**Work order:** Sift the material for lines containing "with", and return them.

··· Given data ···

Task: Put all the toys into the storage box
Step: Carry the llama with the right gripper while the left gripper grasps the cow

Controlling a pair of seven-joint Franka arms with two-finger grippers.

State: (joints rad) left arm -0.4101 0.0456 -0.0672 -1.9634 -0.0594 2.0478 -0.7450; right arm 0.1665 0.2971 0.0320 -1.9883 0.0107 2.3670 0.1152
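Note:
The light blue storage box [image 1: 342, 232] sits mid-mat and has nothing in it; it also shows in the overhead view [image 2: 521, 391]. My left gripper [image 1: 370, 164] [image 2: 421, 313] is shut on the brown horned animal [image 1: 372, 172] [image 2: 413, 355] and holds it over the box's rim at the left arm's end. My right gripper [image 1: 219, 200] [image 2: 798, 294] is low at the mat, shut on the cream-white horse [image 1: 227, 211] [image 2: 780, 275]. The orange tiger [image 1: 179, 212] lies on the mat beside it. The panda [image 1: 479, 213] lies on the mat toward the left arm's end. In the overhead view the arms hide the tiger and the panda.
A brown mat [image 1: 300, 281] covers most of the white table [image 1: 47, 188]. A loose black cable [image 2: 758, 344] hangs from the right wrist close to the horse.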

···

**Result:**
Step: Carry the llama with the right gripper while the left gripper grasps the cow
Controlling a pair of seven-joint Franka arms with two-finger grippers.

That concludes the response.